I walked out of my bedroom and as I neared the top of the stairs, I could hear music coming from my daughter’s room. I listened to the CD she had playing, and as I could clearly decipher the words, it confirmed the theory formulating in my head: it was rather loud. I asked myself, how can you listen to that much noise in the morning? I would have gone in there and demanded she turn it down except that, besides the fact that everyone else was up and awake, I liked the song she was listening to.
It did, however, make me think about how mornings begin for many people. NOISY! We wake to the sounds of high-pitched beeps and screeches from our alarms or to the tunes of musicians who more than likely should have put their guitars to rest long ago. Then, reluctantly, we pull ourselves out of bed and begin our day.
We sit in cars, wait at stop lights, fiddle with radio stations searching for just the song, listen to the clamor of our minds rattle back and forth as to all the things we need to remember to do, people to call, places to go and the list endlessly goes, on and on.
When we get to work, if it isn’t high powered machinery that fills our ears and empty crevices of our brains, it’s the rattle of computer keys, the cries of children or adults, the needs of customers, and ultimately, our own thoughts of what we’re going to fix for dinner, what we need at the store, or whose turn is it to pick up the kids.
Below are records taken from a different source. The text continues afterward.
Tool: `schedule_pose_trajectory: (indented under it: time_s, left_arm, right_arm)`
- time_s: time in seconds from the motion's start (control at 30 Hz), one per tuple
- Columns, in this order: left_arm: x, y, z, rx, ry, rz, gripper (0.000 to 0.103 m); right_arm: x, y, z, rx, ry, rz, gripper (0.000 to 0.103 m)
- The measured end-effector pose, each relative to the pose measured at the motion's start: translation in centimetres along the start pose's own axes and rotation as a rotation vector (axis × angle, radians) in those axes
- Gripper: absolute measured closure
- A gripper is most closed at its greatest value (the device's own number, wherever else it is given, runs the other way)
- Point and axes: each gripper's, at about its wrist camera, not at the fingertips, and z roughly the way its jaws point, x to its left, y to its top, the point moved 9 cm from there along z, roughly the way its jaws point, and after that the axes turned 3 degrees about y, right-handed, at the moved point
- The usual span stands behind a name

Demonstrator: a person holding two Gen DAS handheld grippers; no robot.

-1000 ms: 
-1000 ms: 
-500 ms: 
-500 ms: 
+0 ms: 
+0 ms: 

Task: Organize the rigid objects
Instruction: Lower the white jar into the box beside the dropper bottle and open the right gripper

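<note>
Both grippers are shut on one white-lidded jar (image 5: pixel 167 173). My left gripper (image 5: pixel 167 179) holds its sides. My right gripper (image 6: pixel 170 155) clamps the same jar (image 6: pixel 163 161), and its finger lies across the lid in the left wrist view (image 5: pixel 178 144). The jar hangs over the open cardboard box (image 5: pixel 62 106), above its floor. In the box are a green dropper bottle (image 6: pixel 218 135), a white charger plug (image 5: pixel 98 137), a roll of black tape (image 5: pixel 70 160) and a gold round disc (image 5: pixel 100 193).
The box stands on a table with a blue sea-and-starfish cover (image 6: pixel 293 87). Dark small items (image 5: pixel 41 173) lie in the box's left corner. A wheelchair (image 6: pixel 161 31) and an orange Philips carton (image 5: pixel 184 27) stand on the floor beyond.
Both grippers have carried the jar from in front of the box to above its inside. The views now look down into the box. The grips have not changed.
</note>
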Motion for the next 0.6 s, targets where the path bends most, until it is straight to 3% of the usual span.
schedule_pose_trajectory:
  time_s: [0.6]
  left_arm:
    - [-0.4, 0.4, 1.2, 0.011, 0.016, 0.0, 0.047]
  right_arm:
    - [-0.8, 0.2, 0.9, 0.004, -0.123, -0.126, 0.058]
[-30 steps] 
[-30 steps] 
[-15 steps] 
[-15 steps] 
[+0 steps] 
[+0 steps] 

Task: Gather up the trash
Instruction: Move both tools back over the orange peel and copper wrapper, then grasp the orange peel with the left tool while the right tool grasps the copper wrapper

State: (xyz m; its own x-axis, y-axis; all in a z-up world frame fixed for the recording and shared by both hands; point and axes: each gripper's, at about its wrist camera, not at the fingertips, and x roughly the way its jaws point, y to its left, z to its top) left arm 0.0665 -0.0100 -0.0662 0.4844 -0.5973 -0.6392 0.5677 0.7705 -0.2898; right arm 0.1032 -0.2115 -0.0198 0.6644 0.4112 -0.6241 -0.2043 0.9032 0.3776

As I took a moment to listen to the song coming from my daughter’s room, I wondered how little we actually fill our mornings with quietness. How little we fill our mornings with the whispers of God. It made me wonder if God spoke to me in this morning, here and now, would I hear him through the clatter of all the other noise?
There are days I know that I definitely miss the mark. And I find that those days are usually the messiest. There is little peace, no direction, much confusion, lots of frustration. Those days readily take me to my knees in a cry for help and forgiveness.
Do we stop to listen to the voice of God? Do we stop and enjoy His overwhelming tenderness towards us as we seek His heart? Do we let the early morning alarm go off and allow the voices of others to blare over what God has to say to us in that day? Do we make time for the morning paper, but no time for His word?
It is my prayer that I do make the time, by making it a priority to be with the one who waits for me to draw near to His heart and feast on His unfailing love. Unless I do, I will walk through the day in my own strength and land where I have landed so often before – on my face.
Though the hard way, I have learned, I would much rather start the day on my knees.